The paper also makes clear why finding evidence of selection can be a difficult empirical problem at the moment:
Uniquely placed sequence reads from pooled DNA representing 12 wolves of worldwide distribution and 60 dogs from 14 diverse breeds (Supplementary Table 1) covered 91.6% and 94.6%, respectively, of the 2,385 megabases (Mb) of autosomal sequence in the CanFam 2.0 genome assembly11. The aligned coverage depth was 29.8× for all dog pools combined and 6.2× for the single wolf pool (Supplementary Table 1 and Supplementary Fig. 1). We identified 3,786,655 putative single nucleotide polymorphisms (SNPs) in the combined dog and wolf data, 1,770,909 (46.8%) of which were only segregating in the dog pools, whereas 140,818 (3.7%) were private to wolves (Supplementary Table 2). Similarly we detected 506,148 short indels and 26,619 copy-number variations (CNVs) (Supplementary Files 1 and 2). We were able to experimentally validate 113 out of 114 tested SNPs (Supplementary Table 3 and Supplementary Discussion, section 1).
If that sounds confusing, that's because it is confusing. Right now whole-genome sequencing is not yet routine, and whole-exome sequencing is not routine for creatures other than people. So maximizing the available data means working with partial genomes at varying levels of coverage, often accumulated for other purposes by other research groups using different sequencing platforms. Verifying sequence differences is not trivial. Generating a sample of gene sequences from many individuals is challenging, particularly as different individuals may be covered or not for different parts of their genomes.
Studying selection requires a fairly large sample of genomes. This paper establishes evidence of selection on a few things in which domesticated dogs are mostly the same, and all are different from wolves. In other words, these are "complete sweeps" or "near-complete sweeps", in which a new genetic variant has become mostly fixed within the domesticated dog sample. A larger sample of dogs would be able to test selection with a broader range of strength and initial date, including "partial sweeps" and selection on standing variation that may have already existed in ancestral wolves before being subject to selection in domesticated dogs. So this paper opens a new area of inquiry on the causes of domestication without ruling out that we will discover much, much more about the history of selection in dogs.
One really cool possibility is that we will uncover convergent or parallel patterns of selection in dogs with different geographic origins. Already we know that body size and pigmentation have been subject to selection in different dog breeds, and that single genes transferred across breeds have been important parts of that process.
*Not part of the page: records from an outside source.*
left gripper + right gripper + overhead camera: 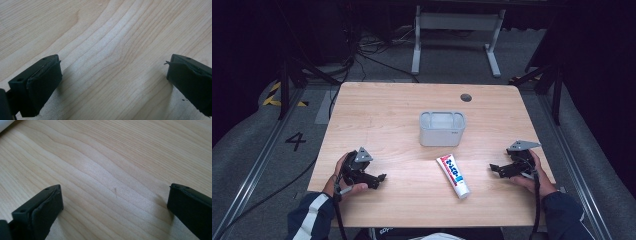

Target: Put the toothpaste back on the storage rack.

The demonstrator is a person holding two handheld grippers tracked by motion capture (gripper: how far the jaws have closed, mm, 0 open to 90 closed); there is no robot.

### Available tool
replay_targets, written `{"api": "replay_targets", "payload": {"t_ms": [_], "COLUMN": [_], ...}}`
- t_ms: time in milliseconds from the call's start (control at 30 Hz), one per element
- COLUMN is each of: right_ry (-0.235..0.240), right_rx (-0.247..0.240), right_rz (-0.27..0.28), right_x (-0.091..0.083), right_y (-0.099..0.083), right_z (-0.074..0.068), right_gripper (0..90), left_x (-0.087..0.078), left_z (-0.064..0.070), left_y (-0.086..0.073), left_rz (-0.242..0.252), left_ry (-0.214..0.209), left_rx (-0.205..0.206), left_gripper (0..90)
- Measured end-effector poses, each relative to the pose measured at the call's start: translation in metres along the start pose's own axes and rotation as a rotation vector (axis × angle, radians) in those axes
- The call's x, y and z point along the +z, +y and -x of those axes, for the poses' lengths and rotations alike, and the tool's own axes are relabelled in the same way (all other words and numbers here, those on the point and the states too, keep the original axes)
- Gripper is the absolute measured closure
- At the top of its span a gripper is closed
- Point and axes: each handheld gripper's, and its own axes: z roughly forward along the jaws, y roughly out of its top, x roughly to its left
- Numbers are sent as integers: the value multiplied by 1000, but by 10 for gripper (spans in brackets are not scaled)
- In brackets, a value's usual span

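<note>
A white toothpaste tube (453,175) with red and blue print lies flat on the wooden table (392,110), cap end toward the front. Behind it stands an empty grey rectangular holder (442,128). My left gripper (379,181) rests on the table at the front left, held in a hand, pointing right toward the tube. My right gripper (494,170) rests at the front right, pointing left at the tube. Both stand open with bare wood between the jaws in the left gripper view (113,75) and the right gripper view (115,200). A white sliver of the tube (6,123) shows at that view's top left corner.
A dark round grommet (466,97) sits near the table's far edge. Beyond the table stand a white desk frame (457,35) and floor cables (372,50). Rails run along both sides of the table on the floor.
</note>
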Motion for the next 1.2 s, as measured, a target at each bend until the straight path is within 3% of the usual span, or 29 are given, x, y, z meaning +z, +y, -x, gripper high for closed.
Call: {"api": "replay_targets", "payload": {"t_ms": [400, 567, 633, 733, 800, 1200], "right_ry": [-10, -3, 6, 15, 34, 75], "right_rx": [8, 12, 1, 0, -2, -45], "right_rz": [-10, -22, -23, -27, -26, 16], "right_x": [-1, -5, -8, -9, -10, -22], "right_y": [0, 1, 2, 2, 3, 20], "right_z": [-1, -3, -4, -5, -7, -35], "right_gripper": [11, 91, 166, 169, 208, 234], "left_x": [0, 0, -1, -1, -1, -1], "left_z": [-1, -1, -1, -1, -1, -1], "left_y": [-1, -1, -1, -1, -1, -1], "left_rz": [2, 2, 0, 0, 0, 0], "left_ry": [-12, -13, -13, -14, -14, -14], "left_rx": [7, 10, 12, 13, 12, 13], "left_gripper": [2, 3, 3, 3, 2, 3]}}
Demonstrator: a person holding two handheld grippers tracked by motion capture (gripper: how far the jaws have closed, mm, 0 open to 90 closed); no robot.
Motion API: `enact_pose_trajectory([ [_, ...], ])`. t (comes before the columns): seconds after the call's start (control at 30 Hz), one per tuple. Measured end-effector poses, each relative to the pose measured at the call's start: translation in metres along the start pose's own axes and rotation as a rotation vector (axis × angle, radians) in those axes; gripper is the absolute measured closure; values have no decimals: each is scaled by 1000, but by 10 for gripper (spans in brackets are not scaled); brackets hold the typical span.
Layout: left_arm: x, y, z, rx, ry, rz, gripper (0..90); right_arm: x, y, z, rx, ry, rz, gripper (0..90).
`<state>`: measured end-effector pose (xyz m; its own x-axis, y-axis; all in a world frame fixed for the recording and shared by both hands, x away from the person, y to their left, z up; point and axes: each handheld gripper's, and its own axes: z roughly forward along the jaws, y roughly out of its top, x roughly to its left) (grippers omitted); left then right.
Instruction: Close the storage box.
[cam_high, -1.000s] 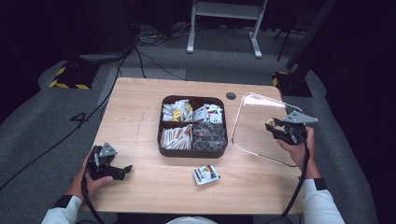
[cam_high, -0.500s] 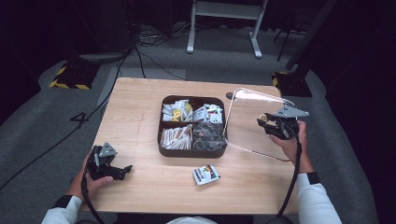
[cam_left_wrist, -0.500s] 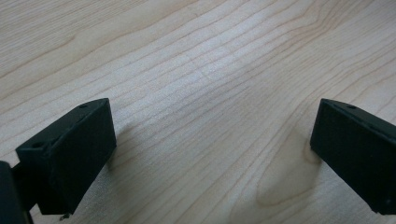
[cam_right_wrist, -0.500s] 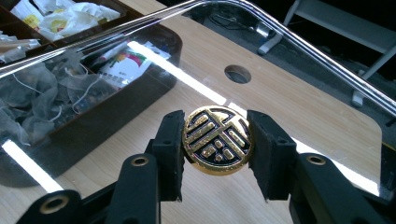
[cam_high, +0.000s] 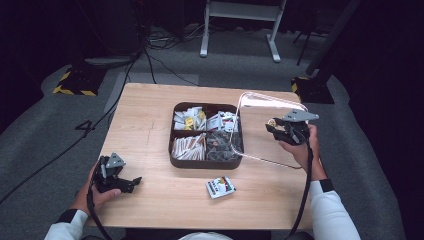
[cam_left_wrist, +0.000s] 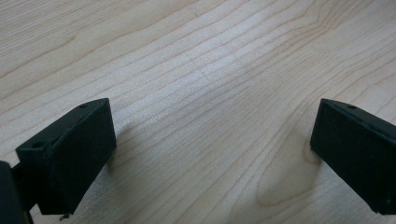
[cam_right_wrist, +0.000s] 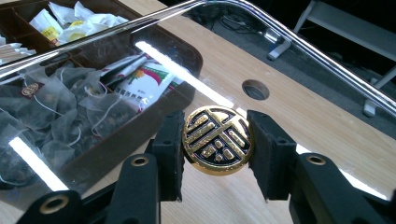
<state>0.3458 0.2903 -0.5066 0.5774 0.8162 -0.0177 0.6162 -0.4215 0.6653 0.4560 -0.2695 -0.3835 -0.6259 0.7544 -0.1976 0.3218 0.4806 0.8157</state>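
Note:
A dark brown box (cam_high: 205, 164) with four compartments of tea bags and sachets sits mid-table. My right gripper (cam_high: 274, 125) holds a clear lid (cam_high: 260, 135) tilted in the air, the lid's left edge over the box's right side. In the right gripper view my right gripper (cam_right_wrist: 217, 122) is shut on the lid's round gold-and-black knob (cam_right_wrist: 217, 140), and tea bags (cam_right_wrist: 56, 116) show through the clear lid (cam_right_wrist: 116, 70). My left gripper (cam_high: 131, 183) rests open on the table's front left. Bare wood lies between the jaws of my left gripper (cam_left_wrist: 210, 135).
A small printed packet (cam_high: 220, 187) lies on the table in front of the box. A round cable hole (cam_right_wrist: 256, 89) is in the wooden tabletop (cam_high: 150, 125) behind the lid. Cables and a white stand (cam_high: 240, 20) are on the floor beyond the table.
My right gripper has carried the lid to the left, so its edge now overlaps the box's right side. The left gripper has stayed put.

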Motion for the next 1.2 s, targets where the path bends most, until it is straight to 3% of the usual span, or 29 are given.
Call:
enact_pose_trajectory([
  [1.2,0,0,0,0,-1,-1,5,47,55,54,-2,105,-68,588],
])
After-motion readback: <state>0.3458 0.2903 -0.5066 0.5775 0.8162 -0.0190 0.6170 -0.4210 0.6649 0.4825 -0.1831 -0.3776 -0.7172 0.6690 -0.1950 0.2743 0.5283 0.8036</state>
There are a few cases in humans where the extensive geographic dispersal of a single adaptive variant can explain the present distribution of a trait. But in many more cases, different human groups have attained traits by parallel selection on different genetic variants. Because humans control the breeding of dogs and traded dogs across long distances in historic times, we may find that dogs are much less affected by parallelism and much more by long-distance gene flow than humans. But we won't know until we put that hypothesis to the test.